Within PD an ongoing and concrete example of how this kind of bridging role can be well defined and benefit both local use and wider development is in the work of 'implementation mediators' within the Health Information Systems Programme (HISP) project. The HISP project is a long running and well-documented PD project that works in partnership to develop a health information system that is responsive to the needs of communities and healthcare workers in the global South. The project is long running and geographically distributed but must fit in to a wide range of different local contexts (Braa et al. 2012) . To help address some of the challenges in both design and use, HISP makes use of “implementation mediators”. Implementation mediators work in the field in different countries; they have technical skills and are domain experts. They make sure HISP is working well in the local context and is tailored to local needs. But by also feeding information and requests to developers, their role also connects the local use context to the global production effort, as well as connecting technical and domain experts (Shidende & Mörtberg 2014) . Within a PD context, as Shidende and Mortberg argue, the implementation mediators must also have skills in facilitating wider participation in the communities they work in (2014).

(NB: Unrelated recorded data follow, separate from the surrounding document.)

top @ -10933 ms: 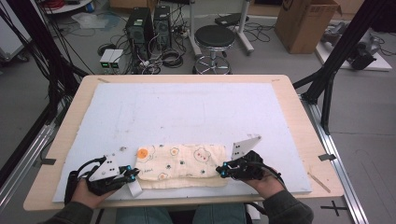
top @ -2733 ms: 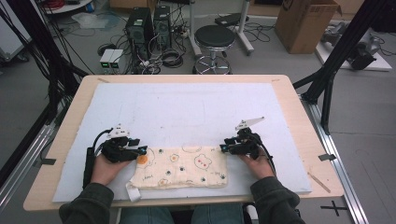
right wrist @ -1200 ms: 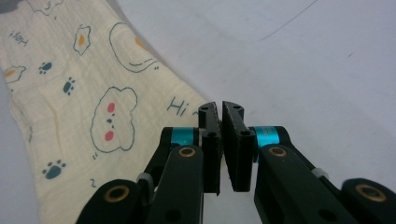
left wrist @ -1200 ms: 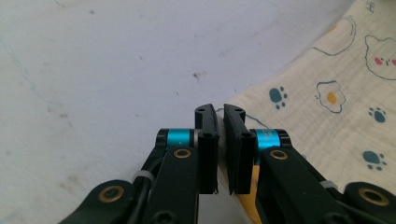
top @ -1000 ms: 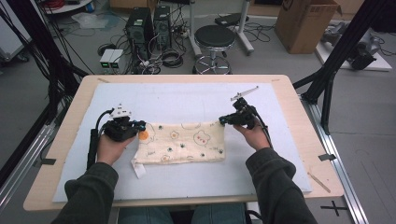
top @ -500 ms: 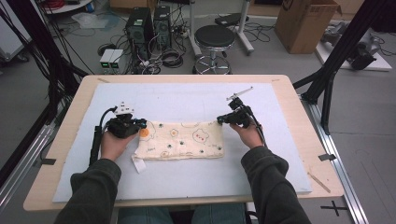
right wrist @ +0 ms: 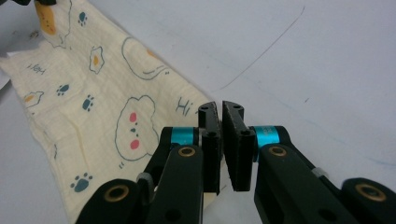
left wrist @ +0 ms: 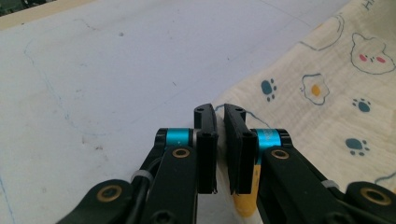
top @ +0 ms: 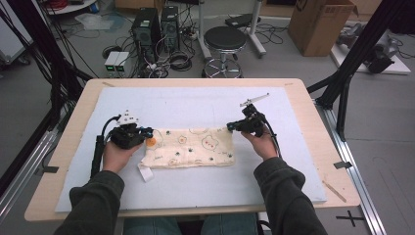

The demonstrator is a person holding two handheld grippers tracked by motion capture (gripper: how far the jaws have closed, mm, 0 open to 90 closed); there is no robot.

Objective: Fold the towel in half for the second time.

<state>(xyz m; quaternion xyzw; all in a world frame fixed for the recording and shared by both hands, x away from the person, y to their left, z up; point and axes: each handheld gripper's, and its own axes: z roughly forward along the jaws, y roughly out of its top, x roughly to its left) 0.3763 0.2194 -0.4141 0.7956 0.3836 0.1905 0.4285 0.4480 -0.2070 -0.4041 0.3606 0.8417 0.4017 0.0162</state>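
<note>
A cream cloth (top: pixel 191 149) printed with bears, eggs and paw marks lies flat across the middle of the white mat (top: pixel 195 103). My left gripper (top: pixel 146 135) is shut on its far left corner, beside an orange print. In the left gripper view the jaws (left wrist: pixel 219 112) stand almost together, with the cloth (left wrist: pixel 327 93) spreading off to the right. My right gripper (top: pixel 230 128) is shut on the far right corner. Its own view shows the jaws (right wrist: pixel 220 109) pinched at the cloth's (right wrist: pixel 107 107) edge next to the "Hi" print.
A small white tag (top: pixel 145 174) sticks out from the cloth's near left corner. The mat covers most of the wooden table (top: pixel 313 122). Behind the table stand a black stool (top: pixel 225 39), computer towers (top: pixel 156 24) and a cardboard box (top: pixel 318 19).
Since the earliest frames both grippers have carried the cloth from the table's front edge to the mat's middle. Over the last second they barely moved, and the cloth has settled flatter.
</note>
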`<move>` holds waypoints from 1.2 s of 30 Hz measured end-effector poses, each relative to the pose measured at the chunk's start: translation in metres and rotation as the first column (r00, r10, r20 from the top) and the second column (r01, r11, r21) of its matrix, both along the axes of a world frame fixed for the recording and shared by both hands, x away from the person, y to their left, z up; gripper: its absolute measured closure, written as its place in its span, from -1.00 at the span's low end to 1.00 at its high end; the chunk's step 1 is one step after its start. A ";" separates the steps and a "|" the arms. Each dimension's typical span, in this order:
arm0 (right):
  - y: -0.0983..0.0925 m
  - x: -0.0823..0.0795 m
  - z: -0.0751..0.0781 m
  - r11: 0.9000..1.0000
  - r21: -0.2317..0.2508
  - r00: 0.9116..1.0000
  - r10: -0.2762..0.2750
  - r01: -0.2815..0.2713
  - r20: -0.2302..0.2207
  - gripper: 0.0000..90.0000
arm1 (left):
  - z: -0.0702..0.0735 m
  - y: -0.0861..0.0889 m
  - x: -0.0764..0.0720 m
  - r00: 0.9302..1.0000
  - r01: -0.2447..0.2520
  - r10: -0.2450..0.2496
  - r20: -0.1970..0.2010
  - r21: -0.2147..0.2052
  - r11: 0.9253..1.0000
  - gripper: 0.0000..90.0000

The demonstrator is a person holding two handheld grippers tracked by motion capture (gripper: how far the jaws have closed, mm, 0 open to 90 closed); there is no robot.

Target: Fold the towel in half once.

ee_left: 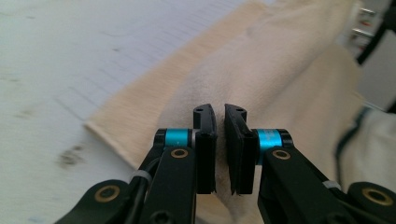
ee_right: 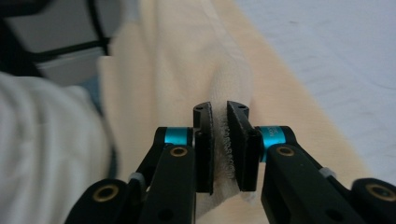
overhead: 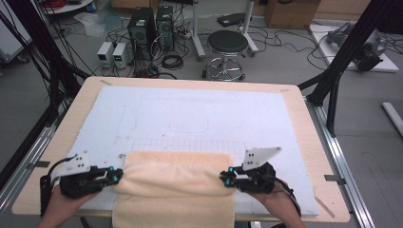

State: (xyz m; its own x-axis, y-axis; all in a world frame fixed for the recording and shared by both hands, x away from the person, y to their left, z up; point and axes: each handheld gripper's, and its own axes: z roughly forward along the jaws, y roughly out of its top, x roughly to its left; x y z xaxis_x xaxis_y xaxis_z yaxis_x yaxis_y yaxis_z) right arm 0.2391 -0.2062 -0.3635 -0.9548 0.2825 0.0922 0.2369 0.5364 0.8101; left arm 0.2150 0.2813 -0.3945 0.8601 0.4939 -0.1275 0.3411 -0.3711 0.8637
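Left hand-held gripper clamped almost fully closed on the left side of a soft cream-yellow terry towel, with only the thickness of pinched cloth between the black jaws, as seen in the left gripper view. Right hand-held gripper likewise nearly closed, nipping the towel's right side; loops of the pile visible squeezed between the pads in the right gripper view. Mirrored grips at opposite sides, likely so as to keep the cloth stretched flat between them and to carry one layer as a straight line rather than a sagging bunch. Towel lying at the near edge of the light wooden desk, on its pale blue-white mat, with the near portion draped over the desk's front edge and hanging down. Top of the cloth raised and rounded between the two grippers, apparently a fold in progress: a held layer brought over a flat layer beneath, whose far strip lies smooth on the mat just short of the faint printed grid. Both hands low and level with each other, probably to keep the fold line parallel to the desk edge. Firm pinches judged necessary, since thick terry slips easily from narrow pads. Round black stool and computer towers standing well apart on the floor beyond the desk, out of the way.
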 end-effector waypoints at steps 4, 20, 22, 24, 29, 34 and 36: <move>-0.004 -0.012 -0.001 0.999 0.037 0.999 0.035 -0.035 0.000 0.50 | -0.004 0.001 -0.001 0.998 0.049 -0.049 -0.050 0.014 0.999 0.53; 0.000 0.081 -0.050 0.961 -0.168 0.974 -0.227 0.220 -0.019 0.08 | -0.032 -0.011 0.094 0.987 -0.153 0.158 -0.039 0.117 0.981 -0.07; -0.002 0.087 -0.054 0.955 -0.177 0.970 -0.243 0.236 -0.015 0.03 | -0.037 -0.011 0.100 0.983 -0.168 0.176 -0.048 0.136 0.976 -0.09; -0.004 0.092 -0.059 0.952 -0.184 0.968 -0.253 0.246 -0.011 0.00 | -0.041 -0.012 0.104 0.983 -0.164 0.175 -0.057 0.153 0.975 -0.09; -0.005 0.101 -0.071 0.952 -0.190 0.965 -0.256 0.242 -0.057 0.00 | -0.049 -0.013 0.109 0.981 -0.163 0.179 -0.081 0.170 0.972 -0.06; -0.004 0.101 -0.074 0.964 -0.170 0.972 -0.219 0.202 -0.089 0.42 | -0.048 -0.013 0.109 0.982 -0.134 0.153 -0.115 0.153 0.979 0.41; -0.003 0.101 -0.073 0.970 -0.163 0.974 -0.200 0.181 -0.103 0.67 | -0.047 -0.014 0.109 0.981 -0.130 0.149 -0.124 0.149 0.980 0.63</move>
State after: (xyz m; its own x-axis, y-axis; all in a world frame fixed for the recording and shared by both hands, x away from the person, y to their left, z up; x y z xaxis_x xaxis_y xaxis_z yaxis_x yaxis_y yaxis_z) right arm 0.3401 -0.2092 -0.4367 -0.8670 0.4774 0.1433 0.4356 0.5861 0.6832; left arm 0.3236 0.2675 -0.4415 0.7611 0.6289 -0.1587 0.5074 -0.4249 0.7497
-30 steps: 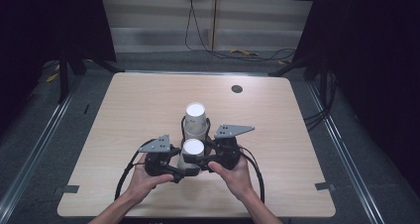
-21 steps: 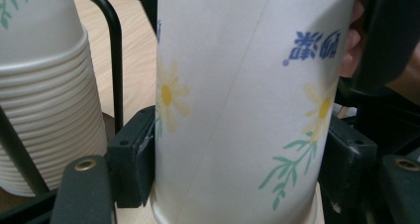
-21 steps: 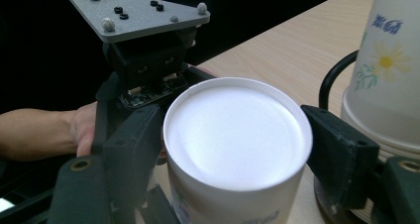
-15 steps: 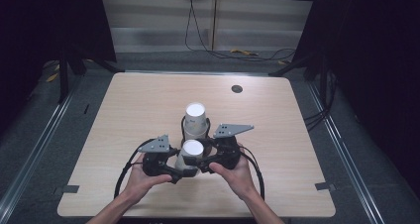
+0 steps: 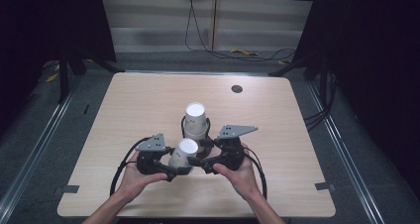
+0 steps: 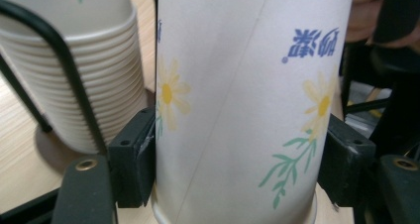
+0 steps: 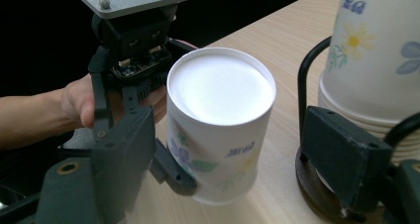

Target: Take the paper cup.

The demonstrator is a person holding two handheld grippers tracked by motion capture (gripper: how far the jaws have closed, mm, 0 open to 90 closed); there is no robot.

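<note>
A single paper cup with a flower print hangs bottom-up just above the table, in front of a stack of like cups in a black wire holder. My left gripper is shut on the single cup, a pad pressing on each side; its jaws have just been closing a little more. My right gripper faces it from the right. Its jaws have just been opening and stand open around the cup, with the right pad well off the cup wall.
The cup stack stands close behind both grippers at the middle of the wooden table. A small dark round disc sits near the far edge. Both forearms come in over the near edge, and cables trail from the grippers.
The single cup has shifted slightly to the left with the left gripper. Both hands have otherwise stayed in place near the stack.
</note>
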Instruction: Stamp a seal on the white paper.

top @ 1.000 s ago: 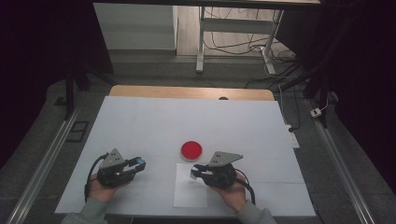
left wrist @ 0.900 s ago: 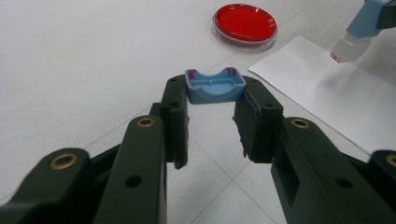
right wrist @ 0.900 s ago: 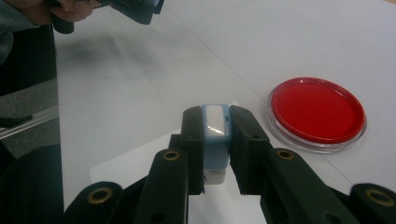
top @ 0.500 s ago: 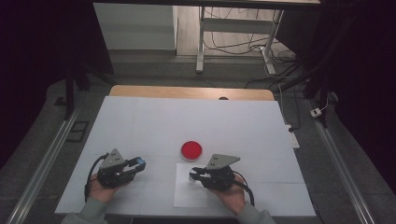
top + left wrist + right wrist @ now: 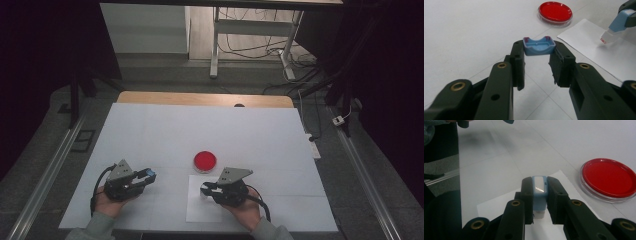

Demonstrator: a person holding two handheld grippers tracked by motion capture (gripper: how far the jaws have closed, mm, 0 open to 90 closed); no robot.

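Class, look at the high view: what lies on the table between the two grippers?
Nothing: between the left gripper holding the blue cap and the right gripper, only bare white table shows.

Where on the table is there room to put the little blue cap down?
The white table is bare across its far half, beyond the round red dish, and between the left gripper and the white paper sheet. It is crowded around dish, sheet and right gripper.

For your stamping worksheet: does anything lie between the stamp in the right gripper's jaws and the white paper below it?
Nothing visible does. The right gripper holds the blue stamp over bare white paper. The red dish sits beyond the sheet, and the left gripper holds the blue cap off to one side.
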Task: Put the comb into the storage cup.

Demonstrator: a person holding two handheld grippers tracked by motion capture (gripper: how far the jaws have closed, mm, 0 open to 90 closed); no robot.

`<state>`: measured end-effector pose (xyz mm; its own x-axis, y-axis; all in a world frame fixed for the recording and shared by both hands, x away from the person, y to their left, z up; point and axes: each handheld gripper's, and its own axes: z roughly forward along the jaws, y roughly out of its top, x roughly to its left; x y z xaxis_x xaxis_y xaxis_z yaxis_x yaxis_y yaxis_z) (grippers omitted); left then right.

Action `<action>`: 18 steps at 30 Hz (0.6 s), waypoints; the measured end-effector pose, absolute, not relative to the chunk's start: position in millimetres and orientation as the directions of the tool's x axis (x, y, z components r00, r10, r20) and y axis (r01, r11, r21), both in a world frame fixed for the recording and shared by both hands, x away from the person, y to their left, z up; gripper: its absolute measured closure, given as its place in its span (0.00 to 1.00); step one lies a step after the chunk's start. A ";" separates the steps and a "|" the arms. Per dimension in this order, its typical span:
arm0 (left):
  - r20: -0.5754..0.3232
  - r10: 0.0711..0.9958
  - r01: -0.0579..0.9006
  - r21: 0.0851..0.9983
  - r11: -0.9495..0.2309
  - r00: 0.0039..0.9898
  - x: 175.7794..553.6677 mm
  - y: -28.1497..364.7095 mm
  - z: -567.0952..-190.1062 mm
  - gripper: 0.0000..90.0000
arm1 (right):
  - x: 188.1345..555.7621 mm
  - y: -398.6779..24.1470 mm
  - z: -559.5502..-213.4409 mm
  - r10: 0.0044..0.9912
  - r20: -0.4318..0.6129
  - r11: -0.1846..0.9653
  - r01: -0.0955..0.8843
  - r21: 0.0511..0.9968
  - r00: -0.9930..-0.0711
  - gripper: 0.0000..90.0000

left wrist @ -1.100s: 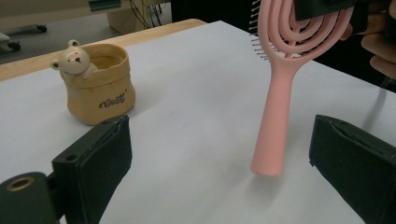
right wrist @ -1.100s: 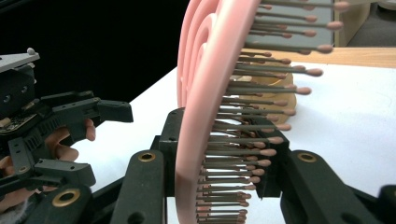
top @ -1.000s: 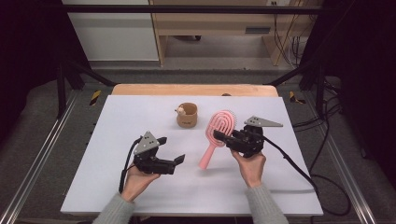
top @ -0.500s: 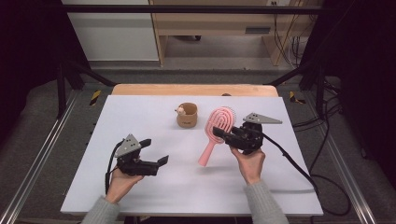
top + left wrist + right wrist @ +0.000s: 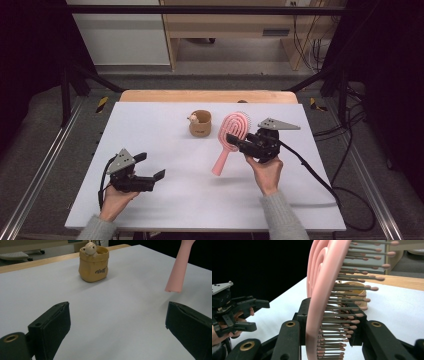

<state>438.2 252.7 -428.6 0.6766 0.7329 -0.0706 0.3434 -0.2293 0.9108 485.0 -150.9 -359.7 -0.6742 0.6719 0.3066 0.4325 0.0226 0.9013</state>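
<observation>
A pink hairbrush hangs tilted above the white table, bristle head up and handle end low. My right gripper is shut on it just below the head. In the right gripper view the pads clamp the brush from back and bristle side, gripper. My left gripper stands open near the front left, nothing between its jaws. The left gripper view has the gripper low over bare table, with the handle tip ahead on the right.
A small tan cup with a little figure on its rim stands at the table's middle back, also the cup ahead of the left jaws. A wooden strip borders the far edge. Black frame rails flank the table.
My left gripper has moved left and toward the front edge, sinking a little, still open. The right gripper and the brush have stayed put.
</observation>
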 end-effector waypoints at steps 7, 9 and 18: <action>-0.064 0.740 0.334 0.916 -0.223 0.670 434.3 266.9 -435.3 0.07 | 487.3 -146.4 -356.6 0.676 0.292 0.033 0.424 0.905 -0.676 0.70; -0.056 0.748 0.337 0.913 -0.230 0.662 433.4 269.8 -436.9 0.07 | 487.8 -144.9 -355.5 0.676 0.290 0.035 0.423 0.905 -0.678 0.70; -0.071 0.757 0.356 0.908 -0.220 0.649 432.0 280.3 -444.3 0.07 | 491.4 -140.7 -351.0 0.680 0.281 0.035 0.413 0.910 -0.678 0.70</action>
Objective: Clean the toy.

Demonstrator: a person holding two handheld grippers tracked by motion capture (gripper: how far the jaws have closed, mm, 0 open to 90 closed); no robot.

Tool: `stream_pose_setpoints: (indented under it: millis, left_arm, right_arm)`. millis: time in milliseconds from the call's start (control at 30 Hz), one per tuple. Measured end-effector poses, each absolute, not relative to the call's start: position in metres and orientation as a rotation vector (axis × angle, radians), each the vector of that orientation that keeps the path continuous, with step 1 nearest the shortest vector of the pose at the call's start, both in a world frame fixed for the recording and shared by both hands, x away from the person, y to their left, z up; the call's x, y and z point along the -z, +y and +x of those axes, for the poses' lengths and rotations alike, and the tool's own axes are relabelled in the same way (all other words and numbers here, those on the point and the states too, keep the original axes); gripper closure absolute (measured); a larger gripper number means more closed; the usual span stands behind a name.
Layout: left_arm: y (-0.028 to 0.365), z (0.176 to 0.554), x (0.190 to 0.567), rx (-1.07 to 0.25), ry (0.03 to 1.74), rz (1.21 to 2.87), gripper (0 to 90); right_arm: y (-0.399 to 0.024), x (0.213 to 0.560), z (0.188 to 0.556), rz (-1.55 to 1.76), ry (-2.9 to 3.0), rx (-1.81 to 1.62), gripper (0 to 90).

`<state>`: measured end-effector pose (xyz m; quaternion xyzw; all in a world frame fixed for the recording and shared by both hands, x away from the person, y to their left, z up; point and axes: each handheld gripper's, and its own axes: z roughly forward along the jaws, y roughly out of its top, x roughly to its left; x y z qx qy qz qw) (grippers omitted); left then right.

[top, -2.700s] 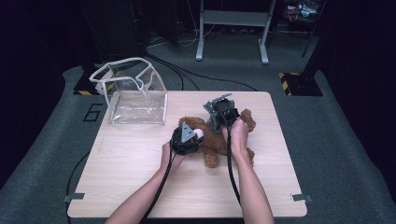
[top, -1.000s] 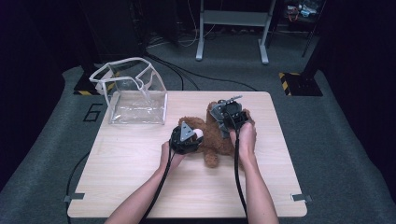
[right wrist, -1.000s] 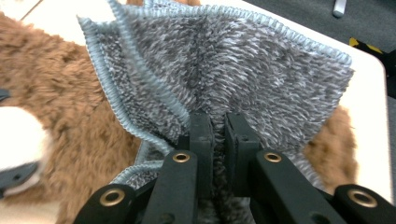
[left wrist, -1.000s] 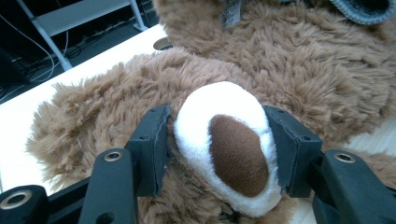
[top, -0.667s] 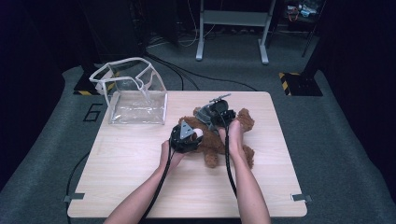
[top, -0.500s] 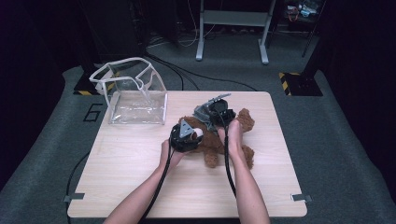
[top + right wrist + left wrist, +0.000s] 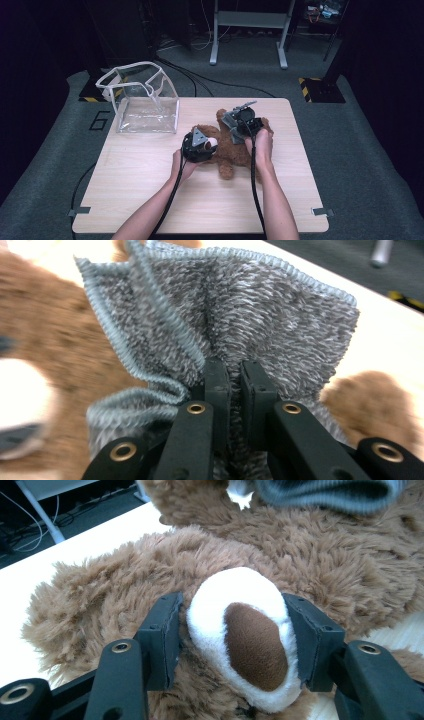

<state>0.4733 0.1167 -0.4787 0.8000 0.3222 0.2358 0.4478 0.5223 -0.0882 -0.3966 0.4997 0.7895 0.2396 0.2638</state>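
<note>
Count: one brown teddy bear, one grey knit cloth, one clear plastic bag, two grippers, one wooden table. Bear lies near the middle of the table, bag stands upright and open-topped at the far left corner, well apart from the bear. Left gripper: jaws part open, set either side of the bear's white muzzle with its brown nose patch; both pads touch or nearly touch the muzzle, can't tell how hard they press. Right gripper: jaws nearly closed, pinching a fold of the grey cloth, which fans out above them. In the high view the right gripper sits over the bear's upper body and the left gripper over its head, so head and most of the torso are hidden there; the cloth shows there only as a small grey patch beside the right gripper. Bear is blurred in the right gripper view, brown fur at the left and a paw-like lump at lower right. Left gripper view cuts off the bear's limbs; a grey strip of cloth crosses the top edge. Two cables trail back along the forearms.
</note>
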Motion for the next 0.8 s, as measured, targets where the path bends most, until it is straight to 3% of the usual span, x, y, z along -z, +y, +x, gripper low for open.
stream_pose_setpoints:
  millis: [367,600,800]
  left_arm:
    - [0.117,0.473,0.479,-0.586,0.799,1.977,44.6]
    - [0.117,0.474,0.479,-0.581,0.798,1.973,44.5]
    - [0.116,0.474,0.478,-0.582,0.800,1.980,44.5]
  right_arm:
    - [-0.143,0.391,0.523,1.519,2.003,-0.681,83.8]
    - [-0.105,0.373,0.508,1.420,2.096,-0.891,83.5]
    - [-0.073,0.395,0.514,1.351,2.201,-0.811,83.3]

It is certainly the experience documented in this project that the emergence of requirements and the need for tailorability after design is always present. This need is also something I have observed in work outside of this project that I have done as a web developer in other
commercial and not-for-profit contexts. In undertaking this project, the team did not explicitly plan for EUD, though we knew that our FLOSS-based system could create opportunities for it. We had no way of knowing if the community organisation would have the capacity or the interest to tailor for themselves. In the Hublink project, the desire for it emerged, and to some extent, it was possible to enable it because of the framework we were using. In the project description, we see that evidence points to both the desire and capacity for end-user development arising via the mutual learning outcomes of PD.
The project description provides evidence that tailorability has been key to the sustainability of this project, especially due to the changing external circumstances that led to new requirements well after the design phase. Without the ability to tailor, the application would soon have become unusable. The significance of these environmental changes are illustrated in the last part of the project description in which I present empirical evidence that shows the pattern of different kinds of tasks. Evidence shows that, out of all the team members, those who had participated in the design process were the most keen and most able to make use of these tailoring capabilities.
Infrastructuring, therefore, allows us to link tailorability, FLOSS and the mutual learning outcomes of PD as parts of the human/social side of this infrastructure, and secondly, that open source software can provide a key technical element. Meanwhile, we will see later in this review how the specific characteristics of FLOSS practices and products make them especially suitable for deployment in an infrastructuring context.